**EXERCISE PROMPT**.
Reproduce verbatim every line from the one that includes "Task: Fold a" to the closing line of the entries; omit everything before it.
+++
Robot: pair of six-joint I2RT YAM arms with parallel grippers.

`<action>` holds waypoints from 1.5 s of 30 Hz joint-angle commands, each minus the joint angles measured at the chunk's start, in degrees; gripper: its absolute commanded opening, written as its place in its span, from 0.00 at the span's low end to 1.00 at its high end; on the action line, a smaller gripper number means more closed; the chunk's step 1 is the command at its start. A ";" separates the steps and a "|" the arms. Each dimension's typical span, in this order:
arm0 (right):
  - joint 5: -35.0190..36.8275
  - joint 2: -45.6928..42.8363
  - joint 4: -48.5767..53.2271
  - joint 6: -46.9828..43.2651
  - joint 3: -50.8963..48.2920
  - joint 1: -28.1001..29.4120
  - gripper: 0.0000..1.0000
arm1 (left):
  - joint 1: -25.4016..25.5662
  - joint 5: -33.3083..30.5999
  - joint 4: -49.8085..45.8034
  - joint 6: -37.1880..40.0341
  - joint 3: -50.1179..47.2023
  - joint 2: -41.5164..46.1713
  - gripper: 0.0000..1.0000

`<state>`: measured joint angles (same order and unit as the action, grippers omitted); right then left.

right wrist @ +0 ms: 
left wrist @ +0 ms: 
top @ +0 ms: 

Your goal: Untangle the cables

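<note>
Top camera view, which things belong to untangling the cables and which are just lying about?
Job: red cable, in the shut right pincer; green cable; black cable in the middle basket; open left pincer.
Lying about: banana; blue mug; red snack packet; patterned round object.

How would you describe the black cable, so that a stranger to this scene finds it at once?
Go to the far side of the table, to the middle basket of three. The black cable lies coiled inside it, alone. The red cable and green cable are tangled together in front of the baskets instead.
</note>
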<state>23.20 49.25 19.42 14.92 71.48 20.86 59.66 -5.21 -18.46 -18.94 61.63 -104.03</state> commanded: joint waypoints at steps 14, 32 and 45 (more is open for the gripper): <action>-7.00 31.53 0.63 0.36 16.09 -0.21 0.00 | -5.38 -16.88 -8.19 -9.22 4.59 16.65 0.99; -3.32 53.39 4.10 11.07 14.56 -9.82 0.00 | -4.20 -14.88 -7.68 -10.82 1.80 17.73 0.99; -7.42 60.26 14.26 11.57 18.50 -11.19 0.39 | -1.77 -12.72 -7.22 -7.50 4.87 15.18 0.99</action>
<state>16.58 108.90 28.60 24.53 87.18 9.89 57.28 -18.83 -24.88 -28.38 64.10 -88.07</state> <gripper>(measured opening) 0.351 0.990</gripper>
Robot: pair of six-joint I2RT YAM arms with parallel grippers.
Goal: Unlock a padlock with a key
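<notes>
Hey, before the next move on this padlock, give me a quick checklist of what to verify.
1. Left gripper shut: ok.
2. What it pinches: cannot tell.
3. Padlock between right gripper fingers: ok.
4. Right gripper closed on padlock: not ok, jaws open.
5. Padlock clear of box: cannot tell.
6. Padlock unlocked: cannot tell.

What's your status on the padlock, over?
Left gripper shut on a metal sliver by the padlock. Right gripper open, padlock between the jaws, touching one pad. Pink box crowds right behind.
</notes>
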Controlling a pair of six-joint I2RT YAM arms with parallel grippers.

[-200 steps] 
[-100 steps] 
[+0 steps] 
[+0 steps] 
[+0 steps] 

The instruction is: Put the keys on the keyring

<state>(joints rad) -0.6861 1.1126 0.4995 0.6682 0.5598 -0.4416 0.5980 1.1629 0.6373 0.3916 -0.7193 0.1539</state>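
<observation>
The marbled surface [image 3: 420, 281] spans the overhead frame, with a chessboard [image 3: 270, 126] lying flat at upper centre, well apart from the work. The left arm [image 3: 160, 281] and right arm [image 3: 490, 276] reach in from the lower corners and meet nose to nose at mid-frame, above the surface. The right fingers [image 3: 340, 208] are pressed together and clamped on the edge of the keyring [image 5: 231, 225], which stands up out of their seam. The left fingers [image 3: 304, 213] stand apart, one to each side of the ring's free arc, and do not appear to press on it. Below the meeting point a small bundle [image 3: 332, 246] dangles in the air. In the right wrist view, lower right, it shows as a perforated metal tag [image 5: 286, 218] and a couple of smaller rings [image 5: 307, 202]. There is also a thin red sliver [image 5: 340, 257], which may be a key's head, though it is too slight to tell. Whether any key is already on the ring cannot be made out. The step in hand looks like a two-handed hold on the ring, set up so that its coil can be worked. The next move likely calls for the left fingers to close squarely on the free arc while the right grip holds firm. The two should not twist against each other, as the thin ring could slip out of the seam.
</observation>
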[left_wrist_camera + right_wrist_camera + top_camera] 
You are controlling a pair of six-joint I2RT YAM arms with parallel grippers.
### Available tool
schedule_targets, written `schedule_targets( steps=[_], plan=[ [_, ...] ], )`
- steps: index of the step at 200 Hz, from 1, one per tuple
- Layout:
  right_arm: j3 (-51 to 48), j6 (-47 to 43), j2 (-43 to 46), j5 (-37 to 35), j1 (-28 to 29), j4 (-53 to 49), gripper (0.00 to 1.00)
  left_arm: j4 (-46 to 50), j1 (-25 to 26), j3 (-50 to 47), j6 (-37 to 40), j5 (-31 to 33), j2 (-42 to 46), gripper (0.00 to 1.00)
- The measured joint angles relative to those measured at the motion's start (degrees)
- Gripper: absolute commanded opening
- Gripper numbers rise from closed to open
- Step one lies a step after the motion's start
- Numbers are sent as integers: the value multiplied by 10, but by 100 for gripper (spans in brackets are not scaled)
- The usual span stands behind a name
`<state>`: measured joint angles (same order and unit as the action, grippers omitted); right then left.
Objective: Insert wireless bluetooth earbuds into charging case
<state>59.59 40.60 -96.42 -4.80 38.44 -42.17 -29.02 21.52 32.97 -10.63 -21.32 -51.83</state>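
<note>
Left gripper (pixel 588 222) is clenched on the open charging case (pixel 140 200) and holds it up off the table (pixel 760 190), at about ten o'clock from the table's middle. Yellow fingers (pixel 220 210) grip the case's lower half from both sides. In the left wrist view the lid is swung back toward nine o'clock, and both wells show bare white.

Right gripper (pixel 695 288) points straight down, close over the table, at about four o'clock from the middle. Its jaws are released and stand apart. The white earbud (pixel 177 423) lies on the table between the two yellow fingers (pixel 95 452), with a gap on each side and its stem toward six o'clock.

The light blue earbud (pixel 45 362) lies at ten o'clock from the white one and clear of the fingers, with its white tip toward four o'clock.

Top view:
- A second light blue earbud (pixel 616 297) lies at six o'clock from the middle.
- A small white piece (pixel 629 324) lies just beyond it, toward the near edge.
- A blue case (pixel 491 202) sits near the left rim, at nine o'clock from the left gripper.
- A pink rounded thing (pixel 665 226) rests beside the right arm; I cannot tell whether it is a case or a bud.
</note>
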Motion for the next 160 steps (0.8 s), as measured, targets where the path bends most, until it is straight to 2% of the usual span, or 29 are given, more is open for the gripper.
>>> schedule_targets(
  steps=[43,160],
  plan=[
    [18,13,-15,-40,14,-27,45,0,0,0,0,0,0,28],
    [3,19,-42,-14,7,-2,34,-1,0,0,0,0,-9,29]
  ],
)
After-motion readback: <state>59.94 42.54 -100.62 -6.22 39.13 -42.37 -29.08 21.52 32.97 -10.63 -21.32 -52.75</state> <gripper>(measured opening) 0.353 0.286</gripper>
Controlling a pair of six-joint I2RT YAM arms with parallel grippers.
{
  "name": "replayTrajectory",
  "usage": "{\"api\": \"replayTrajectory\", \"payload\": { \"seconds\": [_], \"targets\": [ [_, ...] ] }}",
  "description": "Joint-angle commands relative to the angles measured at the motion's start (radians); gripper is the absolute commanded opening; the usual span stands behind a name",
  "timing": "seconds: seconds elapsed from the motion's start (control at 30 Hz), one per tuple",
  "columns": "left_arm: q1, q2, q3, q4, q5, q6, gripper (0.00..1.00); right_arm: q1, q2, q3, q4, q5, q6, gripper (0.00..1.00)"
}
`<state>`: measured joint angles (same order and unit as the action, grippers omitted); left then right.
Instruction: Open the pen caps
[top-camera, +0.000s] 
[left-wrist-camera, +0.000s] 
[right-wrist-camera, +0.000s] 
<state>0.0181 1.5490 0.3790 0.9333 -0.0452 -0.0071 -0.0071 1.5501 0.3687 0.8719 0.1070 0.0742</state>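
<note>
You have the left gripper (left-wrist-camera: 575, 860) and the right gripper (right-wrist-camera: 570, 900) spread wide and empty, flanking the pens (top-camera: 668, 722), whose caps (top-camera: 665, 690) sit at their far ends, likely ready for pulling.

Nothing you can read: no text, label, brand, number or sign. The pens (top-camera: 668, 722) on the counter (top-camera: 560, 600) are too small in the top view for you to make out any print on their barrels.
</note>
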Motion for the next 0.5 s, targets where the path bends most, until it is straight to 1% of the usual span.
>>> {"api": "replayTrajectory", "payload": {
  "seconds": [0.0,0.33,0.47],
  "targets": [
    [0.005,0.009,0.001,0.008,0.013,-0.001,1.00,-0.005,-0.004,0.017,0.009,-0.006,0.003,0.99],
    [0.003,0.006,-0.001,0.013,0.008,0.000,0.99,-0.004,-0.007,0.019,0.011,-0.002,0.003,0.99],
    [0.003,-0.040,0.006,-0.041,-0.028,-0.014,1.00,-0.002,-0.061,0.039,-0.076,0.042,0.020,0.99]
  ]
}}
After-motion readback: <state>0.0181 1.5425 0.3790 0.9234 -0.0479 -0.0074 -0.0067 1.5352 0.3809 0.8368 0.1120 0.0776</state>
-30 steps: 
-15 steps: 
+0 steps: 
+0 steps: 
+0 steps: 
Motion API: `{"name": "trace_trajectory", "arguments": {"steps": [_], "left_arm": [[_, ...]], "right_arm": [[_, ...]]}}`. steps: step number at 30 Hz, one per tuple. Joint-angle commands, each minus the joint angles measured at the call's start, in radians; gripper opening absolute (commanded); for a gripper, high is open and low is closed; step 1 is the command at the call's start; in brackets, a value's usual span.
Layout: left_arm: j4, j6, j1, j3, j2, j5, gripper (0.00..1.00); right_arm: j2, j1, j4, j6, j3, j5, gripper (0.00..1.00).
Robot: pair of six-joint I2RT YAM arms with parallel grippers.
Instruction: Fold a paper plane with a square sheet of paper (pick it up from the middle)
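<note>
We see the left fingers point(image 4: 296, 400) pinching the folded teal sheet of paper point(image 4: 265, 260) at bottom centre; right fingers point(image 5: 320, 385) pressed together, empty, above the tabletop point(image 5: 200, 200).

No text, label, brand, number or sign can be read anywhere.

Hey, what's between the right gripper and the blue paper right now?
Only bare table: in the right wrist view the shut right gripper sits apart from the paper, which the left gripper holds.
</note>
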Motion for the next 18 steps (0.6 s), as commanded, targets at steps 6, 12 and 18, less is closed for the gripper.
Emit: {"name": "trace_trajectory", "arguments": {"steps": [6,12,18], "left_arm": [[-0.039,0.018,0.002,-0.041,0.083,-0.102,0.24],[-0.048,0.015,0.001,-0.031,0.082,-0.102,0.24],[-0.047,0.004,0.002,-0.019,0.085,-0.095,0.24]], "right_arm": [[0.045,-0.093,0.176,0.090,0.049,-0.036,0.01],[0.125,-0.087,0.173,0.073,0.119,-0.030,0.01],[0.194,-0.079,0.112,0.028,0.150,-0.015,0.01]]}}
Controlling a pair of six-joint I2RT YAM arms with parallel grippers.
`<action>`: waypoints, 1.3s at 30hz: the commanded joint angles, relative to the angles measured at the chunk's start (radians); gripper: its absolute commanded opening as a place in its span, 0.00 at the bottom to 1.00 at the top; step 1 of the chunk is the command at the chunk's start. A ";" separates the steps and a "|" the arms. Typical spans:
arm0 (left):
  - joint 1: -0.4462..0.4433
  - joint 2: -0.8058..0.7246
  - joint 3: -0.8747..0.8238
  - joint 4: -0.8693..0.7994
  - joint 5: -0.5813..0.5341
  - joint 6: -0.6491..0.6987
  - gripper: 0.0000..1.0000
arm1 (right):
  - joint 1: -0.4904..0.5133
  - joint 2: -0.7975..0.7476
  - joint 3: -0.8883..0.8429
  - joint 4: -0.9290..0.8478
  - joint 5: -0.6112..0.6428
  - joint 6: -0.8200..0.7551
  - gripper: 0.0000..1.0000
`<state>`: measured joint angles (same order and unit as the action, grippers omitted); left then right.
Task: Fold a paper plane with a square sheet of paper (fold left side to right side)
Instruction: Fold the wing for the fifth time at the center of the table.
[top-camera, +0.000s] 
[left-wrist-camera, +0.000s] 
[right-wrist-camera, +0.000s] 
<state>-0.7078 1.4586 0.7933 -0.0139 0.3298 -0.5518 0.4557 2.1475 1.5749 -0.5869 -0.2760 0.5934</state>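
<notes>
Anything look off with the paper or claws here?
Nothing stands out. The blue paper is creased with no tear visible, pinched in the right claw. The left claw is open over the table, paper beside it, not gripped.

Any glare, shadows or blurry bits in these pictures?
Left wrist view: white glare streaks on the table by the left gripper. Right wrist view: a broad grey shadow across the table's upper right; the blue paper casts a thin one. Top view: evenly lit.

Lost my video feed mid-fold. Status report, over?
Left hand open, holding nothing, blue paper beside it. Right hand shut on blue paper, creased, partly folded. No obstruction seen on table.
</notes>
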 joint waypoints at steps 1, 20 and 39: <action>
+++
**OUTPUT BELOW**.
Task: Fold a paper plane with a square sheet of paper (fold left side to right side)
Instruction: Fold the wing for the fifth time at the center of the table.
[top-camera, +0.000s] 
[left-wrist-camera, +0.000s] 
[right-wrist-camera, +0.000s] 
<state>-0.7078 1.4586 0.7933 -0.0139 0.3298 -0.5518 0.4557 2.1475 1.5749 -0.5869 -0.2760 0.5934</state>
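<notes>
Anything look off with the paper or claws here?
Nothing stands out. The blue paper is creased with no tear visible, pinched in the right claw. The left claw is open over the table, paper beside it, not gripped.

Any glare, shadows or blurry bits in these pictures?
Left wrist view: white glare streaks on the table by the left gripper. Right wrist view: a broad grey shadow across the table's upper right; the blue paper casts a thin one. Top view: evenly lit.

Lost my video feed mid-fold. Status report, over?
Left hand open, holding nothing, blue paper beside it. Right hand shut on blue paper, creased, partly folded. No obstruction seen on table.
</notes>
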 joint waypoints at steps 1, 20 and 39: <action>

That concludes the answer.